— Work instructions —
Repeat all the lines below exactly, but omit the pictures.

— Collected data —

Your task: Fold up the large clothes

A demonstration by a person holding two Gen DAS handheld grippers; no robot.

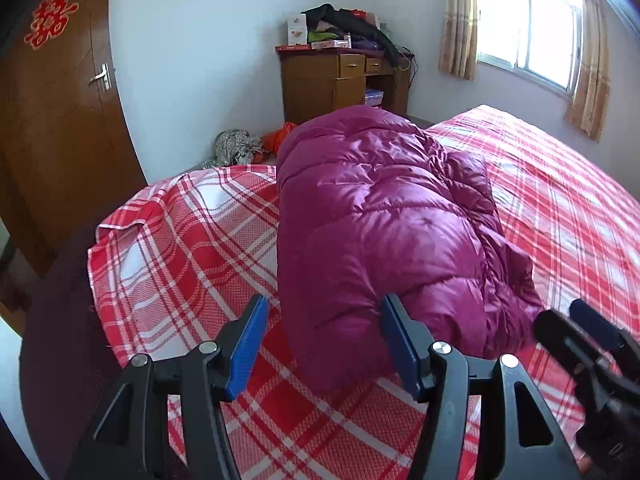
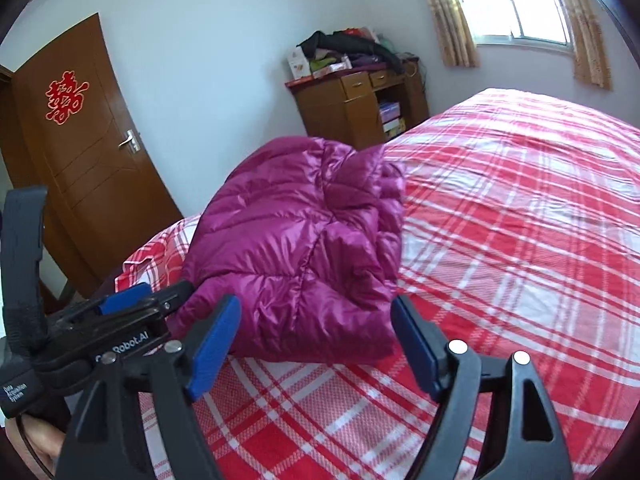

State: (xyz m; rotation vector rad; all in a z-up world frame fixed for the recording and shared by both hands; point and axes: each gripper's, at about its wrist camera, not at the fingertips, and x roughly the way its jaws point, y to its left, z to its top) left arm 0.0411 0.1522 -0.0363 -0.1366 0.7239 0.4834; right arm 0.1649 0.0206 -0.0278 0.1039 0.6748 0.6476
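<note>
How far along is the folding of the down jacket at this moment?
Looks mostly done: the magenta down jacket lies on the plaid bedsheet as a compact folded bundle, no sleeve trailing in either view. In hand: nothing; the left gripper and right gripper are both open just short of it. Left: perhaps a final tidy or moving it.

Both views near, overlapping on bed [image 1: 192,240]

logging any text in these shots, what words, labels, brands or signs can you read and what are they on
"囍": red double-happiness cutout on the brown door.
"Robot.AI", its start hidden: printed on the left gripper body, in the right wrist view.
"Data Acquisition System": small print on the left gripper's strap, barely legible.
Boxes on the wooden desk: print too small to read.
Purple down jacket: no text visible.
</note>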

— Response to the exercise —
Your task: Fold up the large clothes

A demonstration by a person holding two Gen DAS handheld grippers; no robot.


State: (xyz m; rotation vector rad; all in a z-up world frame fixed for the recording and shared by both hands; point and axes: each gripper's, at about its wrist camera, not at the fingertips, and x roughly the way its jaws point, y to its left, z to its top) left arm 0.0411 0.1522 -0.0363 -0.1366 0.7239 0.4834; right arm 0.1649 0.0206 -0.0278 0.1039 0.6748 0.6476
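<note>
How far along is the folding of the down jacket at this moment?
Looks mostly done: the magenta down jacket lies on the plaid bedsheet as a compact folded bundle, no sleeve trailing in either view. In hand: nothing; the left gripper and right gripper are both open just short of it. Left: perhaps a final tidy or moving it.

Both views near, overlapping on bed [image 1: 192,240]

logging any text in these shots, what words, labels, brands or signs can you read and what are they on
"囍": red double-happiness cutout on the brown door.
"Robot.AI", its start hidden: printed on the left gripper body, in the right wrist view.
"Data Acquisition System": small print on the left gripper's strap, barely legible.
Boxes on the wooden desk: print too small to read.
Purple down jacket: no text visible.
</note>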

This exercise requires no further work.